Top of Given material
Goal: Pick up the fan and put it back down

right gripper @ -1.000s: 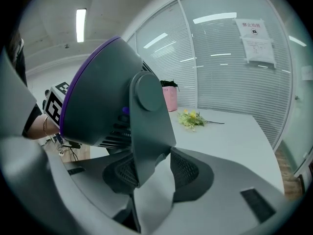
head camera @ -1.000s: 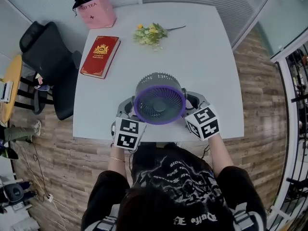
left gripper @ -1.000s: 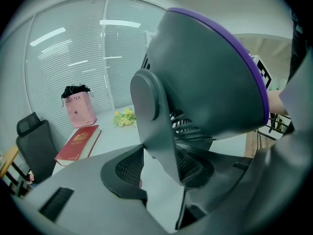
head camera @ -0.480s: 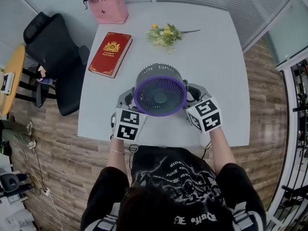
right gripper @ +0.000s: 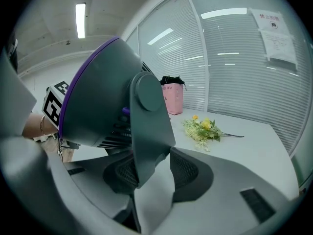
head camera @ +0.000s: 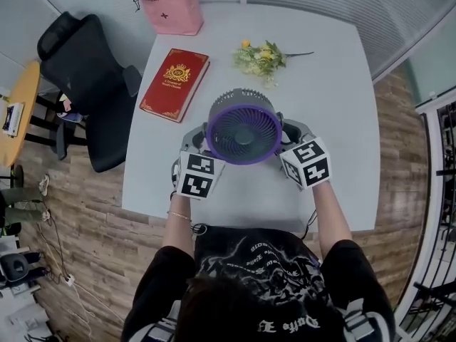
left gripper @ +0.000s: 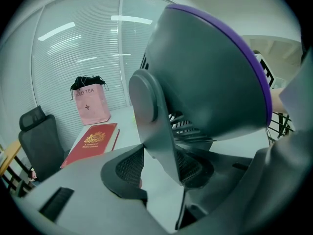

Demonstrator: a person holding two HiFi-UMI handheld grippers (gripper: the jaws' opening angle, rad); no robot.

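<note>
The round grey plastic fan with the purple front ring (head camera: 244,129) hangs between your 2 claws over the near half of the white tabletop (head camera: 335,98). Its grille faces up towards your head. From above you cannot tell whether its underside touches the surface.

Your left claw (left gripper: 164,168) is partly closed, and its 2 ribbed pads press on the flat grey side arm (left gripper: 155,131) of the fan from either side. Your right claw (right gripper: 149,173) is closed to about the same degree and clamps the matching grey arm on the fan's other side in the same way. Each claw has nothing else in it. The 2 marker cubes (head camera: 196,177) sit just beside the purple ring, 1 at its left and 1 at its right, with your forearms running back from them towards your black printed shirt (head camera: 263,276).

Beyond the fan, towards the far left, a red hardback book with a gold crest (head camera: 174,84) lies flat on the tabletop, near the fan but apart from it. A small bunch of yellow flowers with green stems (head camera: 262,57) lies beyond the fan, slightly right. At the far edge stands a pink paper bag with a black top (head camera: 171,9), upright. A black office chair (head camera: 89,84) stands on the wood-look floor (head camera: 92,241), just beside the tabletop's left edge.
</note>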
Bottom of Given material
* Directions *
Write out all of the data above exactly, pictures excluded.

* Finished exercise *
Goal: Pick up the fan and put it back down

right gripper @ -1.000s: 
head camera @ -1.000s: 
left gripper @ -1.000s: 
head camera @ -0.480s: 
right gripper @ +0.000s: 
head camera @ +0.000s: 
left gripper @ +0.000s: 

Demonstrator: a person holding two HiFi-UMI handheld grippers (gripper: the jaws' opening angle, rad); no robot.

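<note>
The round grey plastic fan with the purple front ring (head camera: 244,129) hangs between your 2 claws over the near half of the white tabletop (head camera: 335,98). Its grille faces up towards your head. From above you cannot tell whether its underside touches the surface.

Your left claw (left gripper: 164,168) is partly closed, and its 2 ribbed pads press on the flat grey side arm (left gripper: 155,131) of the fan from either side. Your right claw (right gripper: 149,173) is closed to about the same degree and clamps the matching grey arm on the fan's other side in the same way. Each claw has nothing else in it. The 2 marker cubes (head camera: 196,177) sit just beside the purple ring, 1 at its left and 1 at its right, with your forearms running back from them towards your black printed shirt (head camera: 263,276).

Beyond the fan, towards the far left, a red hardback book with a gold crest (head camera: 174,84) lies flat on the tabletop, near the fan but apart from it. A small bunch of yellow flowers with green stems (head camera: 262,57) lies beyond the fan, slightly right. At the far edge stands a pink paper bag with a black top (head camera: 171,9), upright. A black office chair (head camera: 89,84) stands on the wood-look floor (head camera: 92,241), just beside the tabletop's left edge.
</note>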

This output is finished.